I noticed the ninja kitties always hang out by our barn and the field mouse population has gone down-- havent seen one yet this year.. they do their jobs well-- best part? We dont feed em, lol.  :lol:


Almost forgot---- no the mouse droppings/urine havent affected our horses in anyway.. the smell of it in the barn is the dangerous part? The heat will make it 10xs worse too.. Thats even bad for humans to ingest.. i do know that.


----------



## NorthernMama (Mar 12, 2008)

Yup, cats. Don't get tame house cats. Find a farm nearby and ask them if they have any spare cats. You'll probably get a big smile and "YES MA'AM! Come right this way!" The cats will figure out the dogs in a hurry. For the most part, they can take care of themselves. Just don't get kittens - get a couple of full grown mommas. Stand guard for the first 30 minutes or until it takes for the dogs to see them and give the cats a head start. They'll stay clear of the dogs from there on in.


----------



## PaintHorseMares (Apr 19, 2008)

Icrazyaboutu said:


> PHM- So as long as there aren't dead ones, we're good? If thats true thats great! I really don't want to harm any of the mice, so as long as my horses are safe with them around, they can stay!


Live ones are not a problem, but any dead animal that's been baled up can produce botulism. It's not common, but if you're really concerned about it, you can vaccinate against it. Suggest you talk to your vet about the risk.


----------



## BigGirlsRideWarmbloods (Mar 28, 2010)

Live ones are a problem to people, they are the primary carriers of the Hantavirus.

Hantavirus - Wikipedia, the free encyclopedia

Seriously; Google, Feral Cat rescues in your area. They take feral cats from urban areas or nucences areas, spay or nueter them and then release them on your property. The cats can and will fend for themselves vs dogs, coyotes and nature in general.

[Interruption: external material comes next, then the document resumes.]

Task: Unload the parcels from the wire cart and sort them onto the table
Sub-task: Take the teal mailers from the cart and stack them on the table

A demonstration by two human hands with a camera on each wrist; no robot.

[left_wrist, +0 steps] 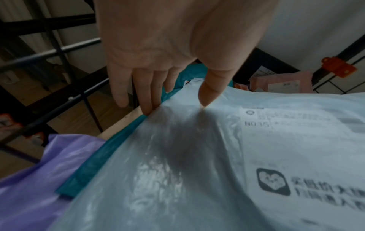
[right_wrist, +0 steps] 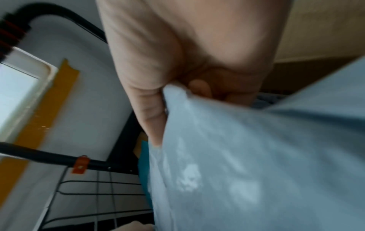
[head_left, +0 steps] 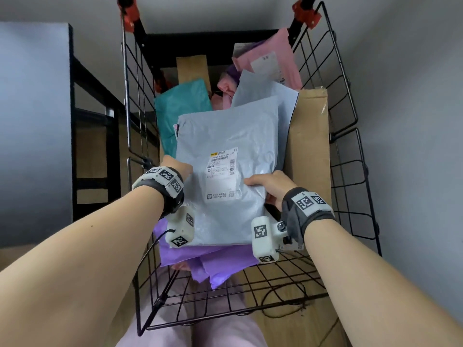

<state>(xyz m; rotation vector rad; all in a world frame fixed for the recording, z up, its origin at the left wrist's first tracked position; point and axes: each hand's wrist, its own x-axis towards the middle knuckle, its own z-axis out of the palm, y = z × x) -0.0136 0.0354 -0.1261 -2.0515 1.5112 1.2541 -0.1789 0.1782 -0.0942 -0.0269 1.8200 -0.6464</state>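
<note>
A grey poly parcel (head_left: 225,136) with a white shipping label lies tilted on top of the pile in the black wire cart (head_left: 350,171). My left hand (head_left: 186,170) pinches its left edge, thumb on top (left_wrist: 205,100) and fingers (left_wrist: 146,107) running along and under the rim. My right hand (head_left: 258,186) grips the lower right edge, thumb over the top and fingers curled beneath. The parcel's edge bunches in that grip in the right wrist view (right_wrist: 173,96). The same grey parcel fills the left wrist view (left_wrist: 197,171) and the right wrist view (right_wrist: 256,156).
Under and behind it lie a purple bag (head_left: 200,259), a teal bag (head_left: 180,108), a second grey mailer (head_left: 260,91), a pink mailer (head_left: 273,63) and a tall cardboard box (head_left: 310,146) along the right wall. A black shelf frame (head_left: 95,121) stands left of the cart.
</note>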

I got mine a couple years back, and I rarely seen them but I do occasionally find a wayward, present.

Also if you don't bring in cats to naturally control the problem, other natural predators will find the abundent food supply you're housing and usually that means, ESPECIALLY in California, snakes. And if you think finding mice nests, bodies or droppings are bad .... That's NOTHING compared to the sheer horror of pulling down a bale and finding a snake with a mouse shaped lump.


----------



## BigGirlsRideWarmbloods (Mar 28, 2010)

For the TL;DR crowd Hanta is very real and very common.

Hantavirus - Wikipedia, the free encyclopedia

Humans may be infected with hantaviruses through urine, saliva or contact with rodent waste products. 

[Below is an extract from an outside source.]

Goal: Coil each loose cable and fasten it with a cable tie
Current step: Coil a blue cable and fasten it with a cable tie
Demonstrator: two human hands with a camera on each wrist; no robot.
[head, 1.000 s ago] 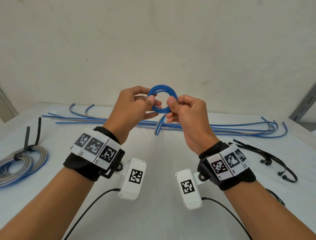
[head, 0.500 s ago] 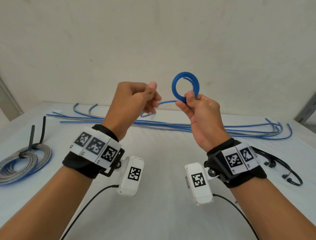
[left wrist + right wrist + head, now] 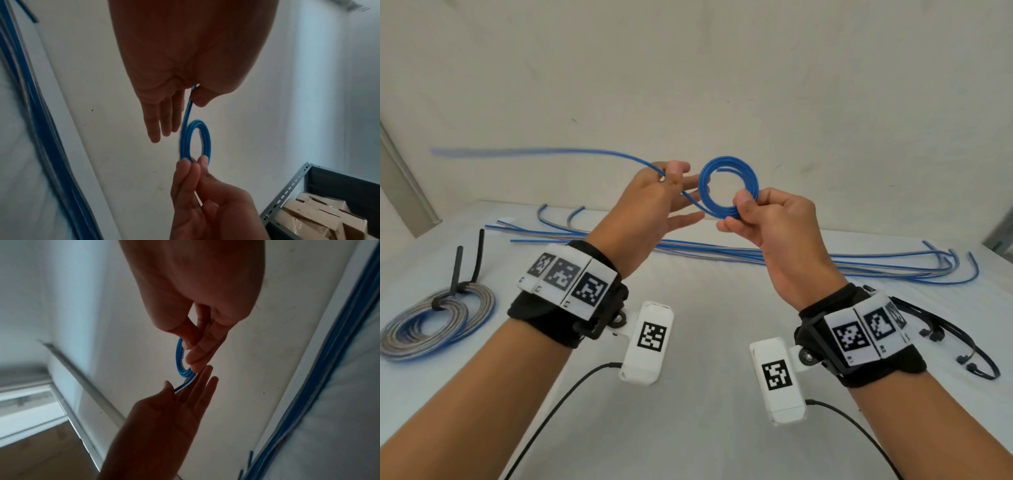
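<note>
**coilfan:** Blue cable (image 3: pixel 729 186), small tight coil of a few turns now, held up mid-frame in the head view, just right of centre. Half a second back the left hand (image 3: pixel 654 202) was closed in a fist on the tail, away from the ring; now it's right beside the coil with fingers (image 3: pixel 162 120) stretched out straight, and the tail runs between thumb and forefinger. The free end whips off blurred toward the upper left of the frame.

**tiedown:** So another wrap going on?

**coilfan:** That's my read, tail being fed round. Right hand (image 3: pixel 774 219) pinches the bottom of the ring between thumb and fingertips (image 3: pixel 192 164).

**tiedown:** Cable ties?

**coilfan:** Black ties (image 3: pixel 962 342) lie on the table (image 3: pixel 705 394) at the right edge, untouched. One finished coil (image 3: pixel 431 322), grey and blue, sits tied at lower left. More loose cables (image 3: pixel 825 260) lie across the back.
</note>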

Some hantaviruses cause potentially fatal diseases in humans, such as hemorrhagic fever with renal syndrome (HFRS) and hantavirus pulmonary syndrome (HPS), but others have not been associated with known human disease.

Human infections of hantaviruses have almost entirely been linked to human contact with rodent excrement, but recent human-to-human transmission has been reported with the Andes virus in South America.
_Posted via Mobile Device_


----------



## Joe4d (Sep 1, 2011)

Meet Bob, I dont have mice in my hay.


----------



## BigGirlsRideWarmbloods (Mar 28, 2010)

Eeeek!!! Bob is a snake and not a cat!!!! I will take a cat over a snake any day of the week! Snakes mean there are too many mice and not enough cats!! There is seriously nothing worse than moving hay and finding a snake.

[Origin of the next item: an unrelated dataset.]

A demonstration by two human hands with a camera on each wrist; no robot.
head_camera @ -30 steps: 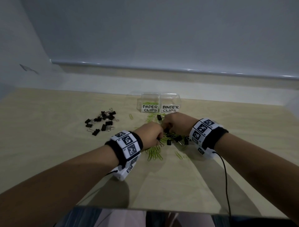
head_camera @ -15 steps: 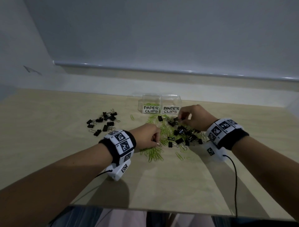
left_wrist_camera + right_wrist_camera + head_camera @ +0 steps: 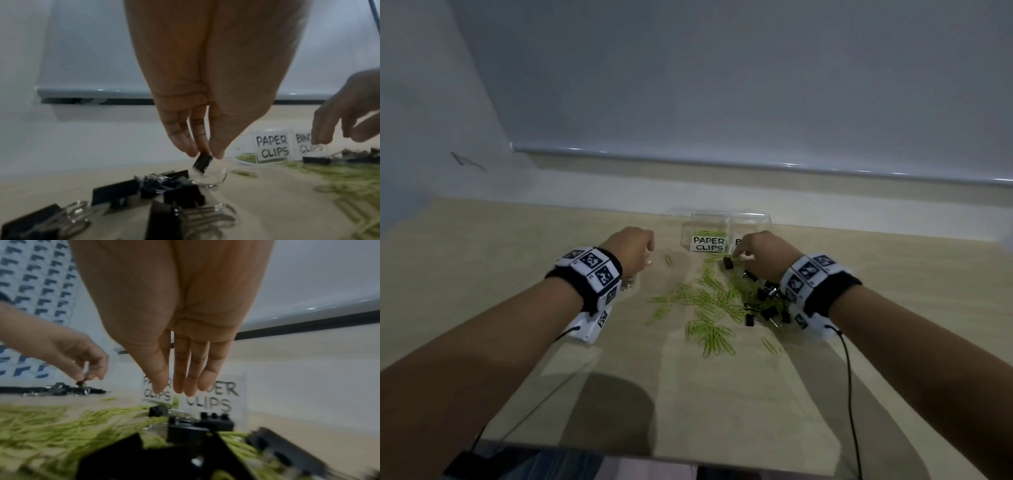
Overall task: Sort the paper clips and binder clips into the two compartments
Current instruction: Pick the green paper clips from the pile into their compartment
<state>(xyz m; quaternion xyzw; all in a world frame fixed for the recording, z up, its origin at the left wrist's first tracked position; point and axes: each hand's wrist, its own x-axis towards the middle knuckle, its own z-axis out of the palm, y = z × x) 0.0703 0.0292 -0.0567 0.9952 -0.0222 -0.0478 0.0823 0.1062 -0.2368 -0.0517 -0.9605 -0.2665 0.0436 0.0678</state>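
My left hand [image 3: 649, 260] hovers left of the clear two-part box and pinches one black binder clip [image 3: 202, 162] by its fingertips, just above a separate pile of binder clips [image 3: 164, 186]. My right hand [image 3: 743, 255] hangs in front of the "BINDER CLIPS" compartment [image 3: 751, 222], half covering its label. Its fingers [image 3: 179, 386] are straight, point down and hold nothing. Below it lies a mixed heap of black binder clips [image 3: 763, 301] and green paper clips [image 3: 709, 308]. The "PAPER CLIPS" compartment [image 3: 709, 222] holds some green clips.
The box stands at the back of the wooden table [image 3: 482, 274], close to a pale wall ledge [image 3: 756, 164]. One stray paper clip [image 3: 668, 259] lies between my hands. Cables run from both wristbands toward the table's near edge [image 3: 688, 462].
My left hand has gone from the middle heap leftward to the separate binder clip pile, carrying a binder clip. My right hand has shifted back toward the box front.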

But thank you for proving my point.
_Posted via Mobile Device_


----------



## Icrazyaboutu (Jul 17, 2009)

Could I buy a snake and put it in my hay loft? I'm fine with snakes as long as they aren't poisonous and I wouldn't have to worry about my dogs killing it. I've actually rescued wild gopher snakes that weren't hibernating before. And a snake would be really good if there was a type that would eat the mice AND keep away rattlers(we haven't had any issues with rattlers on our property YET but I know there are some living in the field next door...
If a snake would work, would a boa from the pet store work?


----------



## Joe4d (Sep 1, 2011)

boas dont belong in america. for the life of me I dont understand why it is legal to import any living animal. They cause all kids of problems when they get loose. All kinds of native snakes that eat mice just fine. read up on which ones are which and what would be a good environment for them Not sure how you would keep em around though.


----------



## Icrazyaboutu (Jul 17, 2009)

Wouldn't the heavy supply of mice keep the snake around?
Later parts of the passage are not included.